Employer Obligations
Employer’s duty
5. Every employer shall implement employment equity by
(a) identifying and eliminating employment barriers against persons in designated groups that result from the employer’s employment systems, policies and practices that are not authorized by law; and
(b) instituting such positive policies and practices and making such reasonable accommodations as will ensure that persons in designated groups achieve a degree of representation in each occupational group in the employer’s workforce that reflects their representation in
(i) the Canadian workforce, or
(ii) those segments of the Canadian workforce that are identifiable by qualification, eligibility or geography and from which the employer may reasonably be expected to draw employees.

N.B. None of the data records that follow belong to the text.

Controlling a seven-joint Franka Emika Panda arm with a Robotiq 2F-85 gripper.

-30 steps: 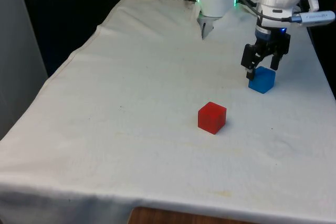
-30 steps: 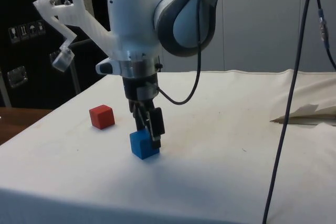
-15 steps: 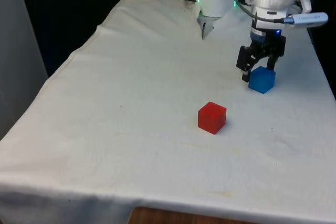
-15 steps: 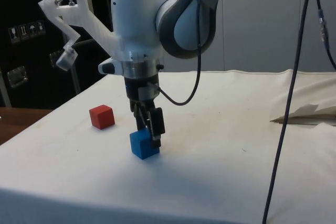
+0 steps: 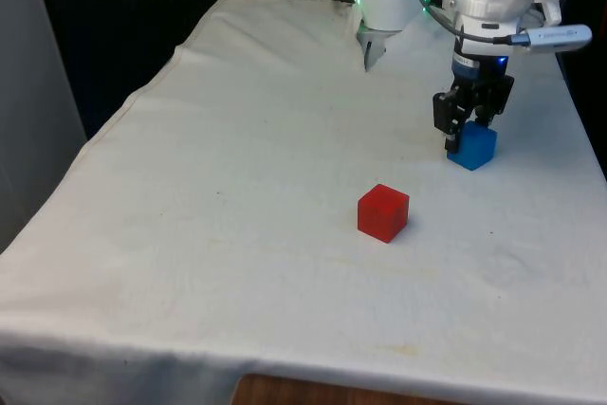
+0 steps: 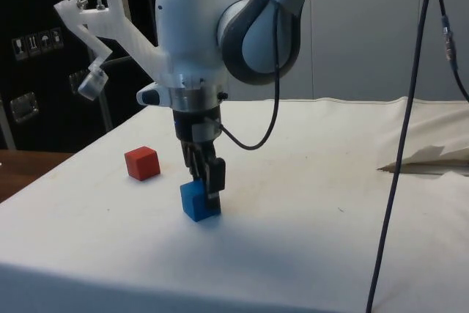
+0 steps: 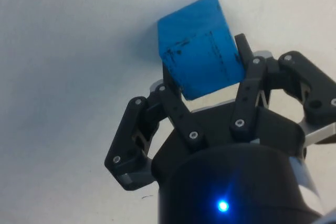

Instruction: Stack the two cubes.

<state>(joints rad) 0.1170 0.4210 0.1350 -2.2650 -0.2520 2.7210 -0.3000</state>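
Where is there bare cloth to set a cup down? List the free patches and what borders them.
Most of the white cloth is bare: the whole stretch from the red cube to the front view's left edge, and the near strip between that cube and the table's front edge. It is crowded only at the front view's right, where the gripper closes around the blue cube.

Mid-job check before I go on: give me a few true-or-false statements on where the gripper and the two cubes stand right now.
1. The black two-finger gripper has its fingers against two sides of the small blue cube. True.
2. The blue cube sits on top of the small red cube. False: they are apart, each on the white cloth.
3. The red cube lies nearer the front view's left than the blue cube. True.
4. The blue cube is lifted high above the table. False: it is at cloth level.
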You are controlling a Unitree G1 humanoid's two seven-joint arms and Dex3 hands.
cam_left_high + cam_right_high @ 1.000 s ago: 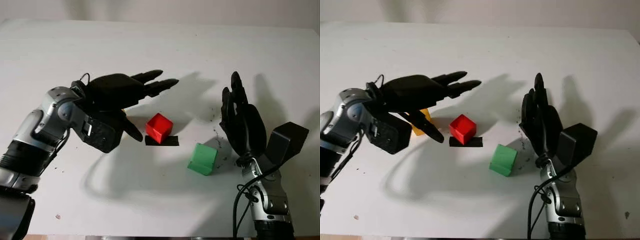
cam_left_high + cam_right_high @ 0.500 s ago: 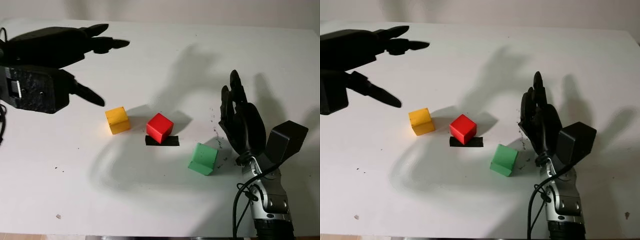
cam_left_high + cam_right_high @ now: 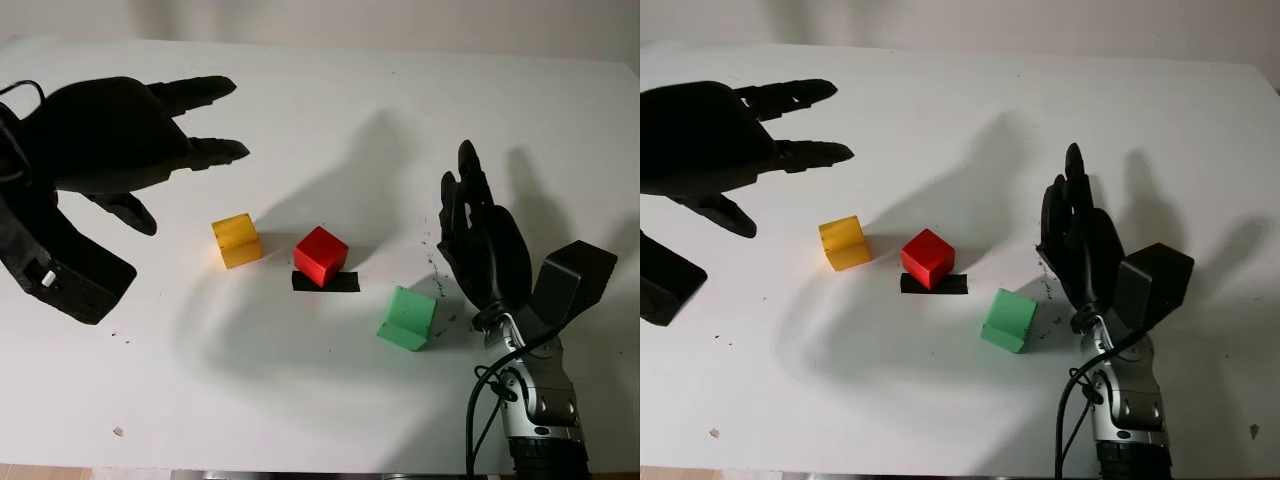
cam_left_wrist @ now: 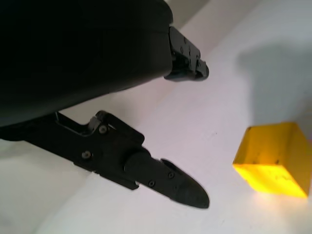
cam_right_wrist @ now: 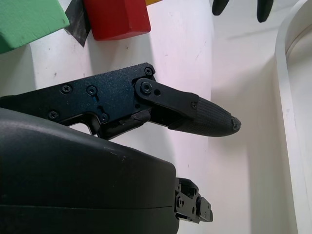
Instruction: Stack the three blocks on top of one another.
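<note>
We see three blocks lying apart in a loose row near the middle of the white surface (image 3: 330, 90): the yellow block (image 3: 236, 240) toward the left edge, the red block (image 3: 321, 255) beside a black tape strip (image 3: 325, 282), the green block (image 3: 407, 317) nearer the front edge. Our left hand (image 3: 120, 140) hovers open, empty, left of the yellow block. Our right hand (image 3: 485, 245) stands open, empty, just right of the green block.

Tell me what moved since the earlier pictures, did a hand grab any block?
No grab. The left hand pulled away from above the red block toward the robot's left, uncovering the yellow block; it stays open and holds nothing. The red, yellow and green block kept their places, unstacked. The right hand stayed open beside the green block.
</note>
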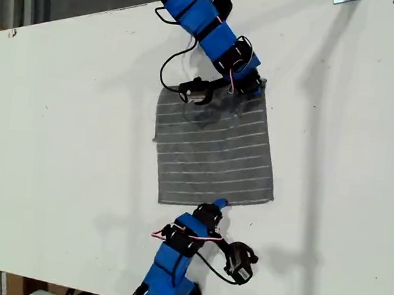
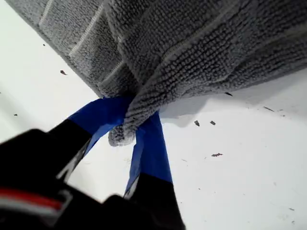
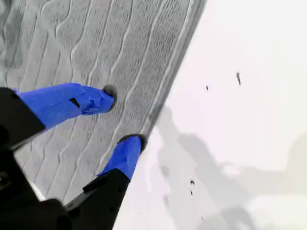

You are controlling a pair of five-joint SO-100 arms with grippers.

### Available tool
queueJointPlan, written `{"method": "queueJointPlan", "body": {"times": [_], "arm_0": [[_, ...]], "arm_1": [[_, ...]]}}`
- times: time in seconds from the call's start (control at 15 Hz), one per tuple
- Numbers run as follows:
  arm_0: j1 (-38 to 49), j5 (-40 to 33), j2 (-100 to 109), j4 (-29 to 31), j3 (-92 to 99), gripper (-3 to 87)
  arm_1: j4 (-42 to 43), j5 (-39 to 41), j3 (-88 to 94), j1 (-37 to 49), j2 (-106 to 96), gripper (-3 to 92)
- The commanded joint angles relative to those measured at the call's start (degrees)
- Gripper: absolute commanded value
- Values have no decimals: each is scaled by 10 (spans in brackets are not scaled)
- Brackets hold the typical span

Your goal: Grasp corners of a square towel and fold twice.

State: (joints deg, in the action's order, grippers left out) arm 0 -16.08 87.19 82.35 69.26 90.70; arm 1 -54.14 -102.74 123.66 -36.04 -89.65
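Here my first tool (image 2: pixel 125 128) is clenched on a corner (image 2: pixel 121 135) of the towel (image 1: pixel 214 149), lying flat on the counter (image 1: pixel 67 121), while my second tool (image 3: pixel 125 116), released, probably straddles its opposite edge.

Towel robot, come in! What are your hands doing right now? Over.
My first hand shut on a towel corner. My second hand open over the towel edge, not gripping. Nothing in the way.

Towel (image 1: pixel 214 152) flat on white table (image 1: pixel 65 142); blue arm at upper edge, another at lower edge.
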Motion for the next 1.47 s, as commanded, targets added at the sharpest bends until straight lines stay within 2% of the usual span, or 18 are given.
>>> {"method": "queueJointPlan", "body": {"times": [0.0, 0.13, 0.4, 0.67, 1.07, 1.2, 1.4], "arm_0": [[-44, -8, -149, 33, -221, 177], [-54, 1, -242, 91, -333, 179], [-63, 11, -249, 85, -334, 181], [-76, 7, -250, 78, -356, 186], [-114, 101, -276, 99, -342, 202], [-117, 117, -302, 82, -338, 209], [-102, 97, -342, 13, -342, 210]], "arm_1": [[-9, 11, -23, -12, 2, -1], [-47, 44, -73, -1, 22, -1], [-101, 120, -210, 30, 122, -1], [-142, 147, -280, 42, 166, -1], [-156, 143, -294, 34, 166, -1], [-161, 140, -301, 28, 166, -1], [-172, 134, -316, 22, 168, -1]]}}
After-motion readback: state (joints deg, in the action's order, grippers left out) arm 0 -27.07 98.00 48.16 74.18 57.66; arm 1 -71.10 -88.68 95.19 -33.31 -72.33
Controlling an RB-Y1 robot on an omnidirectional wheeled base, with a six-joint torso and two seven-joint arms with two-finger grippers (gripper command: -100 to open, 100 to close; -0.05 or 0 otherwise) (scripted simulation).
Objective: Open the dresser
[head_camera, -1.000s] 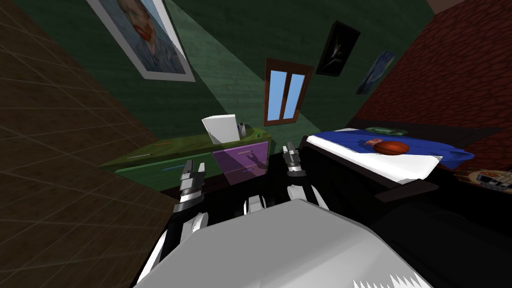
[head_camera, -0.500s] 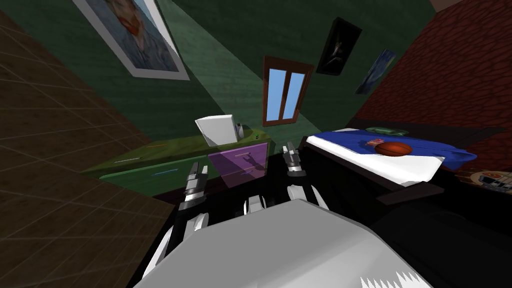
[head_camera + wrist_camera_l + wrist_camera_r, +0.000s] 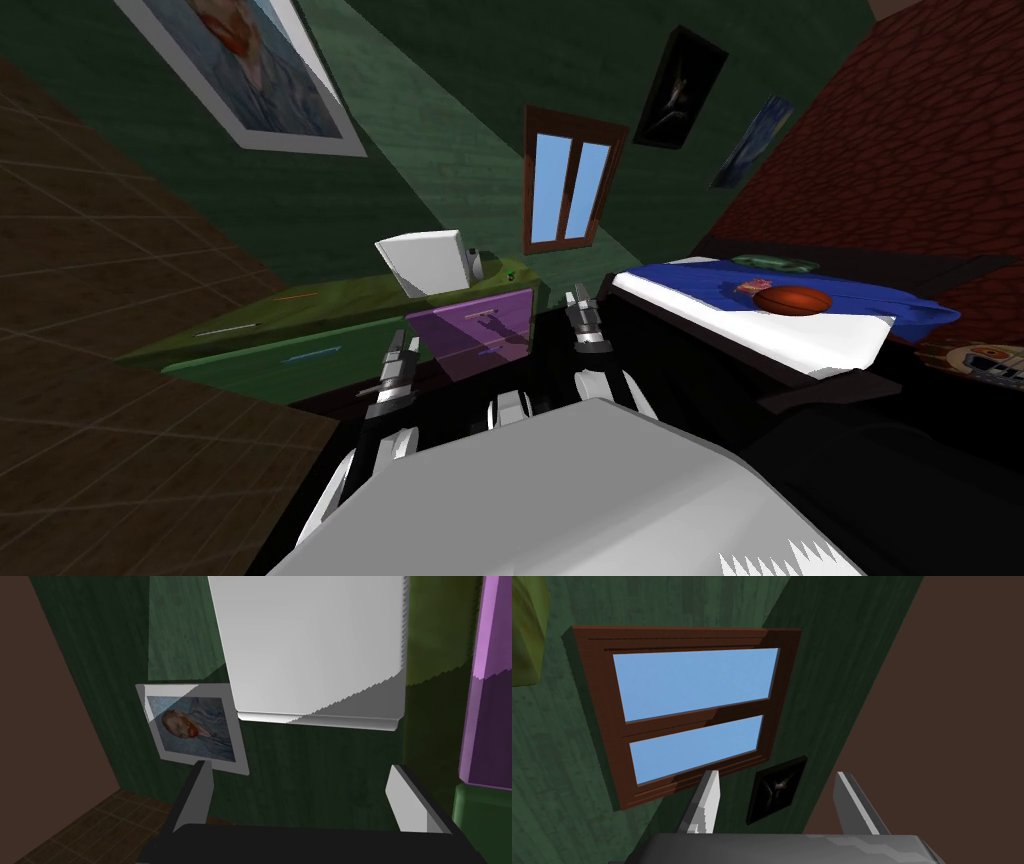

Employer not required to take certain measures
6. The obligation to implement employment equity does not require an employer
(a) to take a particular measure to implement employment equity where the taking of that measure would cause undue hardship to the employer;
(b) to hire or promote persons who do not meet the essential qualifications for the work to be performed;
(c) with respect to the public sector, to hire or promote persons without basing the hiring or promotion on merit in cases where the Public Service Employment Act requires that hiring or promotion be based on merit; or
(d) to create new positions in its workforce.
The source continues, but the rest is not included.